-------- Data section --------
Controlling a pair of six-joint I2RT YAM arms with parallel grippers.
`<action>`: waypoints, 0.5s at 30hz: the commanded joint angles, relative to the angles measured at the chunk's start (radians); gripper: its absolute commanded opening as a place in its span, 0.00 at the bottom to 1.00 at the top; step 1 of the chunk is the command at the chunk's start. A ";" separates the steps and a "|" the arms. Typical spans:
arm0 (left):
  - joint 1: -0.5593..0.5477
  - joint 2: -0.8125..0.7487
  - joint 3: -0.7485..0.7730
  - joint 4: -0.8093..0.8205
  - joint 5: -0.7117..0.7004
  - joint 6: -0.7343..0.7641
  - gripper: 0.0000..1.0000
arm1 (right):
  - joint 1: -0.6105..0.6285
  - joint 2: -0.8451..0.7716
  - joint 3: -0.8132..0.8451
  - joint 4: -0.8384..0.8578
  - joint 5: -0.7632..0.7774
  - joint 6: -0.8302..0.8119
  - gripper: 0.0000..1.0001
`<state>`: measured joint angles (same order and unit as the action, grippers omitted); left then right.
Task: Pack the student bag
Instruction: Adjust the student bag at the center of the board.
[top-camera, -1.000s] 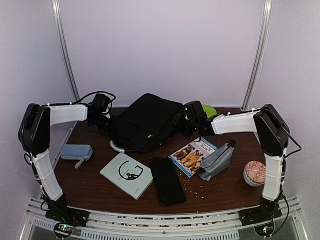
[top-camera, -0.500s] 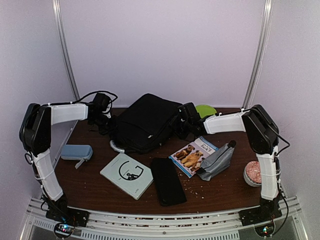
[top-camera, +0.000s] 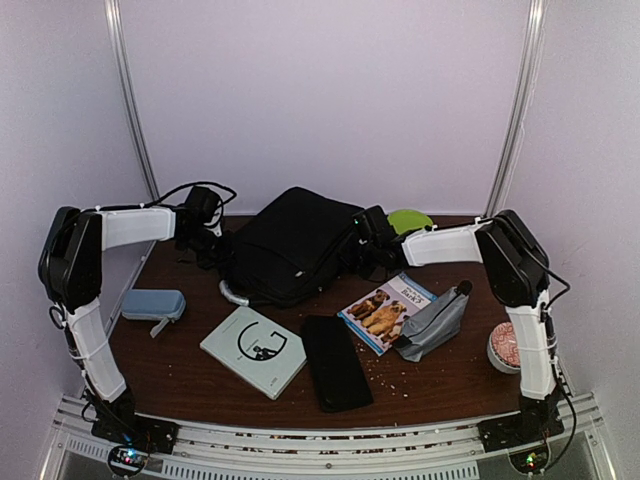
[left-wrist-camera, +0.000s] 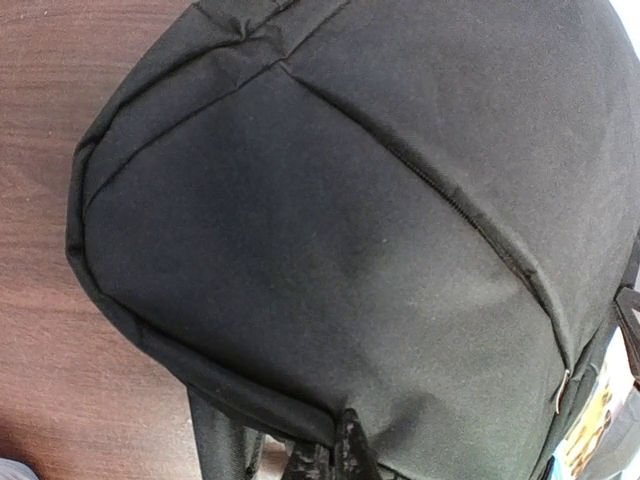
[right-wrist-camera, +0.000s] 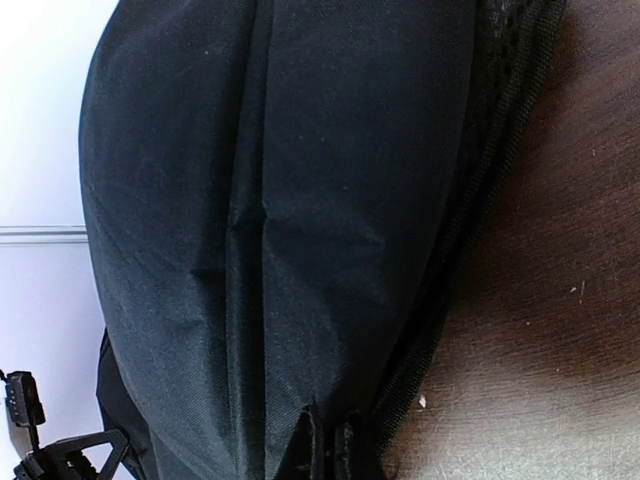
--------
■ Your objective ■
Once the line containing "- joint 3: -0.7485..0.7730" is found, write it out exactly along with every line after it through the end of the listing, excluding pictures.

■ Completed task ■
  - joint 3: -0.7485..0.7730
  - joint 4: -0.8093..0.8205
  - joint 5: -0.7117..0.7004
  - joint 6: -0.7343..0.7641
  - gripper: 0.0000..1.0000
arm1 (right):
  - joint 1: -0.6105..0.6285
  - joint 2: -0.8451..0.7716
  - joint 3: -0.8132..0.8451
  - joint 4: -0.8384..0.8578
  - joint 5: -0.7632..0.7774
  - joint 6: -0.8302..0.8119
  - gripper: 0.0000..1.0001
`<state>`: measured joint angles (same order and unit as the action, grippers omitted); left then right.
Task: Pack the student bag
Instruction: Adjust the student bag at the center of the board.
[top-camera, -1.000s] 
[top-camera, -0.500s] 
[top-camera, +0.000s] 
[left-wrist-camera, +0.000s] 
[right-wrist-camera, +0.000s] 

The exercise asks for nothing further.